Connie Armstead, executive director of human resources for the school system, updated the Charles County Board of Education on Tuesday about new hires, saying there have been 124 as of Wednesday, including 61 middle and high school teachers and 31 elementary school teachers.

Other hires included staff for special education, administrative assistants, a speech pathologist, school counselors and school psychologists.

The number of new hires changes daily.

Currently, there are some vacancies at all school levels and in special education.

Armstead said that trouble areas to fill include special education, math, science, computer science, library media and technology education.

Though she did not have any figures with her, Armstead said the number of minority hires has increased “tremendously” from last year.

Last year, the system reported that 37 of the 141 new hires were members of minority groups.

Armstead said that a complete breakdown of staff hires including race and gender will be available in October.

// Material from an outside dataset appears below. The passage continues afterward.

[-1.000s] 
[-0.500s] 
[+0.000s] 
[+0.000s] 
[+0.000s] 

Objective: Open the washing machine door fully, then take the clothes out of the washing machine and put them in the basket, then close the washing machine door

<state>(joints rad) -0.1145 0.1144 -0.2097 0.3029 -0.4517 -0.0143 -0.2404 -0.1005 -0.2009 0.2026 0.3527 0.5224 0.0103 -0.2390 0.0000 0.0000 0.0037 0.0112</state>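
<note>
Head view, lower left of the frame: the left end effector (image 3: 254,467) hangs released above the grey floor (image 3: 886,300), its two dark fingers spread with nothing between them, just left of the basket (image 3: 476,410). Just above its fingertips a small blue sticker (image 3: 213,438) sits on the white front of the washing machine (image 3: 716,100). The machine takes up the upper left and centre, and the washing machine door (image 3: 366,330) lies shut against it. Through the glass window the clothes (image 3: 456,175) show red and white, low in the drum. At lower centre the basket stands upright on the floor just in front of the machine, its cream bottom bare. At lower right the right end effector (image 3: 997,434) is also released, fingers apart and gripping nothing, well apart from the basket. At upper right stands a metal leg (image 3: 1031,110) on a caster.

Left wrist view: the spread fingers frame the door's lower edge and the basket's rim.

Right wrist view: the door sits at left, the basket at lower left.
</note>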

Policy changes could mean fewer tests for students

Assistant Superintendent of Instruction Amy Hollstein asked the school board Tuesday to approve suggested policy changes that would eliminate quarterly exams and introduce pre- and post-testing procedures to better align to the Common Core State Standards.

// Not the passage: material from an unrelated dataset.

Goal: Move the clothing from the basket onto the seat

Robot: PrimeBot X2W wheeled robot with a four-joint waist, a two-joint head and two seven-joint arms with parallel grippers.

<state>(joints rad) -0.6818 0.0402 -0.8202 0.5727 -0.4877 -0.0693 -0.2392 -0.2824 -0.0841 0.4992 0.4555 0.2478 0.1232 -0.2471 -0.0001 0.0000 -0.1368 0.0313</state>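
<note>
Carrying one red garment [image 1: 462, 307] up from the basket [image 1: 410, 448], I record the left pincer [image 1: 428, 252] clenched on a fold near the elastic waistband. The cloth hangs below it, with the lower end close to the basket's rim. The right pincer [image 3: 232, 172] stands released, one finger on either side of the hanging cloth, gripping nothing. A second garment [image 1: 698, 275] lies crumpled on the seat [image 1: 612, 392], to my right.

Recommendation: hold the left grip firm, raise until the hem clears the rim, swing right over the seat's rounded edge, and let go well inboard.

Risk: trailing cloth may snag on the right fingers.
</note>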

The pre/post-testing procedure would be more “reliable and useful,” Hollstein said.

Hollstein said that the school system used quarterly assessments to gauge student learning. Those assessments were in line with the voluntary state curriculum. As the state moves to new common core standards, including new student learning objectives, “we need to change our model,” she said.

Hollstein said the system did not want to keep the quarterly exams and have the pre/post-tests because “that's just too much testing for our kids.”

Student board member Amit Patel said he liked that quarterly assessments could be eliminated. He said the quarterly assessments were not good measurements of growth because they covered different content.

According to information provided by the school system, the proposed testing changes may reduce the number of tests students take, create tests that provide teachers and students with more meaningful data, and are based on a beginning-of-the-year pre-test followed by a period of instruction. Students will take post-tests to assess the impact of instruction and measure growth.

If the new rules are approved, students would take pre-tests between Aug. 26 and Sept. 6, and post-tests between Feb. 10 and Feb. 28. Schools would share pre- and post-test results with parents in home reports distributed April 22.

Changes to testing include pre- and post-tests for grades 1 to 8 for reading and math, elementary and middle school science, English III and the addition of a more rigorous writing piece for reading assessments.

The changes require school board approval.

According to a press release from the school system, Superintendent Kimberly Hill provided wording changes to Board policies 6411.7 and 6411.8, which can be found on the Charles County Public Schools website at under BoardDocs.

The board will meet at 6 p.m. Aug. 26 at the Jesse L. Starkey Administration Building to discuss the policy changes.